**DATA FOR REVIEW**.
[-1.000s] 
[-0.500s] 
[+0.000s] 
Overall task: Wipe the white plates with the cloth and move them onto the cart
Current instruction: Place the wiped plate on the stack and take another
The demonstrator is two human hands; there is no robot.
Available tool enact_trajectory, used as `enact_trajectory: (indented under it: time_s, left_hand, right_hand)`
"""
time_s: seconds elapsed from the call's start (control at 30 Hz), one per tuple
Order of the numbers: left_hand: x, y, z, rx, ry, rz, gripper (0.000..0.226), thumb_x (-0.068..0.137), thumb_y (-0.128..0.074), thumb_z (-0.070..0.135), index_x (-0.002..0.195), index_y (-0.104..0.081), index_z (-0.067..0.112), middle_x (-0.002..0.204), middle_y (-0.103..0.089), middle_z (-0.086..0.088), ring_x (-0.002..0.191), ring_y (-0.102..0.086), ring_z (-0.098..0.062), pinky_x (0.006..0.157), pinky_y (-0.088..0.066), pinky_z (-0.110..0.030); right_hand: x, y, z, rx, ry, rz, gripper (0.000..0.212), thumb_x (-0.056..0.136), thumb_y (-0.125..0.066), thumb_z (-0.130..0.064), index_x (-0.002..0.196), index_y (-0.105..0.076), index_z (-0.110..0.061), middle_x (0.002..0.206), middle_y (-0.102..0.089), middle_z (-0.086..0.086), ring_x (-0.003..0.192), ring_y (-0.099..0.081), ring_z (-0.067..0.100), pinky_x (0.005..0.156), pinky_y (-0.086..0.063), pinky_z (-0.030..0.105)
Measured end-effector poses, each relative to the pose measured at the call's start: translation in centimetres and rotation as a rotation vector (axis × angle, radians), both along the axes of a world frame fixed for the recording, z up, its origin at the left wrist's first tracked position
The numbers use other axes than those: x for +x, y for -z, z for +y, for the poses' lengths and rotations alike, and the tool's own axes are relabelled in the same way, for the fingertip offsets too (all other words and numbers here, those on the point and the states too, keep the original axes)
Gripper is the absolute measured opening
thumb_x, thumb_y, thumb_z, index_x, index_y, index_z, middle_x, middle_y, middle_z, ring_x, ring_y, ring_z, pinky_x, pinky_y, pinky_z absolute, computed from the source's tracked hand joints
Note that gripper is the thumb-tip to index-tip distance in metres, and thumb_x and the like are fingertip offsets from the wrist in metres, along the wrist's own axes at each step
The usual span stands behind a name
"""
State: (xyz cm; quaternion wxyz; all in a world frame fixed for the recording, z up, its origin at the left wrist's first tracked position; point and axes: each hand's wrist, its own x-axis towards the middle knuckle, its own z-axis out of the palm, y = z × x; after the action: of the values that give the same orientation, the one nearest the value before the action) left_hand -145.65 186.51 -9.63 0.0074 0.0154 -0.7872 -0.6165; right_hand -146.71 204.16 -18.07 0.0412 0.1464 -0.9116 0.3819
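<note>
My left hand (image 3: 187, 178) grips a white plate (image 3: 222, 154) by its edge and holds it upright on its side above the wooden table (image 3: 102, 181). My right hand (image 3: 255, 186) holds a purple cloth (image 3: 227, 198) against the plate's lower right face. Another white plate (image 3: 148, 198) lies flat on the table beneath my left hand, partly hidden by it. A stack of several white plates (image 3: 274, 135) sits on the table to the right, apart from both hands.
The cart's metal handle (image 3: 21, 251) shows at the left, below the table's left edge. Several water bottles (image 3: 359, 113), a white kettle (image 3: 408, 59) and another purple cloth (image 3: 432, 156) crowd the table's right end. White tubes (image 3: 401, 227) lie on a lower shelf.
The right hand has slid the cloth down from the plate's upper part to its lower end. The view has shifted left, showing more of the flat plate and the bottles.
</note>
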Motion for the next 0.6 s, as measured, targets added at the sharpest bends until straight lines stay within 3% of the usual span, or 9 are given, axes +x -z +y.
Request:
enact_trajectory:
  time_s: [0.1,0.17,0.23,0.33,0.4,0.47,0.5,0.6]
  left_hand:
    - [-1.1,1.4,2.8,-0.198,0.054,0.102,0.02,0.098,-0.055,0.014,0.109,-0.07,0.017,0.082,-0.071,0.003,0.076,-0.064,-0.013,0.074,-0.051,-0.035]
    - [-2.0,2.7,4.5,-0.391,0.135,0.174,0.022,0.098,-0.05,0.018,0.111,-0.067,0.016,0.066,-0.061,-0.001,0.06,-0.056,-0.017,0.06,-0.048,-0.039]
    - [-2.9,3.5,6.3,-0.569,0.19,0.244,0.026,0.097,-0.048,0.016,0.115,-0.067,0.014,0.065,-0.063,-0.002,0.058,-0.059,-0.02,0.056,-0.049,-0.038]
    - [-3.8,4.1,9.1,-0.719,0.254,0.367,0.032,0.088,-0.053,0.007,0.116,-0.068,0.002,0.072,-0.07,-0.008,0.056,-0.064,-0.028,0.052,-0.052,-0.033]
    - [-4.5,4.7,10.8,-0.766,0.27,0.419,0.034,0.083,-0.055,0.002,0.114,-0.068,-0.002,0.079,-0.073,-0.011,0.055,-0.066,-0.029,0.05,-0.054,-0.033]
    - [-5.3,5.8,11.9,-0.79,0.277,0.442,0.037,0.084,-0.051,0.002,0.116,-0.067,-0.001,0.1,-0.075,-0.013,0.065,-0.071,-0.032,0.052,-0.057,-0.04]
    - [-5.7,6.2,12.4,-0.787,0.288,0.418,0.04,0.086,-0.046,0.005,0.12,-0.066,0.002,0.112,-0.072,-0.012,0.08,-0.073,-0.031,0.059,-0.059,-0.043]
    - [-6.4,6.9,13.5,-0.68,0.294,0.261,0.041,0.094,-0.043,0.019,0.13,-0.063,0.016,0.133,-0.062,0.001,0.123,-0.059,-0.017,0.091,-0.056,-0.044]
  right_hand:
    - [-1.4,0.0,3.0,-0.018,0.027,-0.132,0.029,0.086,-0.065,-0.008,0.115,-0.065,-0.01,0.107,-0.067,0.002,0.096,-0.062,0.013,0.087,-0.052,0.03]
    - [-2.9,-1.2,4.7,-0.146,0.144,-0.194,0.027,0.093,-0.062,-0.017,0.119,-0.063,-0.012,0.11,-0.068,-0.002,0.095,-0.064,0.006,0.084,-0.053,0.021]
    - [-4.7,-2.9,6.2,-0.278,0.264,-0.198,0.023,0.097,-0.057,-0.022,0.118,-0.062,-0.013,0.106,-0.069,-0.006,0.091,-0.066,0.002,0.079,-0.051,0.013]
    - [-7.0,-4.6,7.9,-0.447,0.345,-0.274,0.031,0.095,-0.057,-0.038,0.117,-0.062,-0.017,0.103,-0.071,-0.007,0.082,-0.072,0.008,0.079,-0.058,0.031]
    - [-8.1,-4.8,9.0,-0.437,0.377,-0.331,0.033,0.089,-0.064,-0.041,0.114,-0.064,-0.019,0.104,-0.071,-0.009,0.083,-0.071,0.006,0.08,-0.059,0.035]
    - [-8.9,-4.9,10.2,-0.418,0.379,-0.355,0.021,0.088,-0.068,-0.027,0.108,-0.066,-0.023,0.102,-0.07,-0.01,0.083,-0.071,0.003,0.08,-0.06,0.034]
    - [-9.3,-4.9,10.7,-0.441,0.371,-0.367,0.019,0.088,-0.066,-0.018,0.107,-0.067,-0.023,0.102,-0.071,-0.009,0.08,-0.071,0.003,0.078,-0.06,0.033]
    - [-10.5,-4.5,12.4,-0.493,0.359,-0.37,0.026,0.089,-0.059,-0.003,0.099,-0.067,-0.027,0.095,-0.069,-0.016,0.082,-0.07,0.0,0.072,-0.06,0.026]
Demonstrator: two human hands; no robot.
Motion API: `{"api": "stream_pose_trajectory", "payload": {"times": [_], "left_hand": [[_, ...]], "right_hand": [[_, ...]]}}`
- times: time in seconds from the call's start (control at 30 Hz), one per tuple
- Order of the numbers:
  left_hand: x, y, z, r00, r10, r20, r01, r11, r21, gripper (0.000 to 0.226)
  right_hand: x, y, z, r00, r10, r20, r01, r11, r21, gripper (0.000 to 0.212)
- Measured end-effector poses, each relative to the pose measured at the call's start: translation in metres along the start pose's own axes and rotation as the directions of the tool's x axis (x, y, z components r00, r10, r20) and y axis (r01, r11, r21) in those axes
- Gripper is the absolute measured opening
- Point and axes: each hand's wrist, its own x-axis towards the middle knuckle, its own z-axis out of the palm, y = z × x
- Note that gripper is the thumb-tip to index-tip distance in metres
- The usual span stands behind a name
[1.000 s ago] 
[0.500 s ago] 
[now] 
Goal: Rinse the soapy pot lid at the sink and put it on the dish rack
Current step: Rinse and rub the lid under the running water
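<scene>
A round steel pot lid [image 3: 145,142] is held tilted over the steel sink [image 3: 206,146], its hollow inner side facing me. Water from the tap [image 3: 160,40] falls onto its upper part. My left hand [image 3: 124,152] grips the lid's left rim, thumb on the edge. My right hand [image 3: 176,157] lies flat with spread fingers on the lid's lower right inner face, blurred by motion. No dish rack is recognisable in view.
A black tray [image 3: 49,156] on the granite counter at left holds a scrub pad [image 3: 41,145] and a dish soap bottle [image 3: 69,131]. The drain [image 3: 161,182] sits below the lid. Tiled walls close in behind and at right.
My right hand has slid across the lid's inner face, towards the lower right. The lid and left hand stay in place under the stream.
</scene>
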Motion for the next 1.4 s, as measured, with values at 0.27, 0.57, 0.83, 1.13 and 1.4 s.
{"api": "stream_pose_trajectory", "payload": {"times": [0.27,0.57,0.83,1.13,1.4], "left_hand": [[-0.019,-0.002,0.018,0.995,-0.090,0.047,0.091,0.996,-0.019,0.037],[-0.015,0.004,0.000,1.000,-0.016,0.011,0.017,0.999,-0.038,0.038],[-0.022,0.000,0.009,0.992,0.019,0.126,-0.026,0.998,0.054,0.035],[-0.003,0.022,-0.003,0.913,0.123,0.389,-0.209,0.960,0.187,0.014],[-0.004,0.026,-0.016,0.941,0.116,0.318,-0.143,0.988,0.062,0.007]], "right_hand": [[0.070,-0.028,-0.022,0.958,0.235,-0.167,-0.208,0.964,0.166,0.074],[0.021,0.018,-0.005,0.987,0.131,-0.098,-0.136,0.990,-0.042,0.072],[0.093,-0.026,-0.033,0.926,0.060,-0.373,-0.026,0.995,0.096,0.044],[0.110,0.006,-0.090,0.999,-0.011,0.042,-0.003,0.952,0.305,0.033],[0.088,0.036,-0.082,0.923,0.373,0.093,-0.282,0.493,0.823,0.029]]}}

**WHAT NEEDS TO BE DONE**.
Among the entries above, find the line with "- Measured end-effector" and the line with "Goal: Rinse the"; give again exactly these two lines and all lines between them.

**SOLUTION TO THIS EXERCISE**.
- Measured end-effector poses, each relative to the pose measured at the call's start: translation in metres along the start pose's own axes and rotation as the directions of the tool's x axis (x, y, z components r00, r10, r20) and y axis (r01, r11, r21) in those axes
- Gripper is the absolute measured opening
- Point and axes: each hand's wrist, its own x-axis towards the middle knuckle, its own z-axis out of the palm, y = z × x
- Note that gripper is the thumb-tip to index-tip distance in metres
- The usual span stands behind a name
[1.000 s ago] 
[0.500 s ago] 
[now] 
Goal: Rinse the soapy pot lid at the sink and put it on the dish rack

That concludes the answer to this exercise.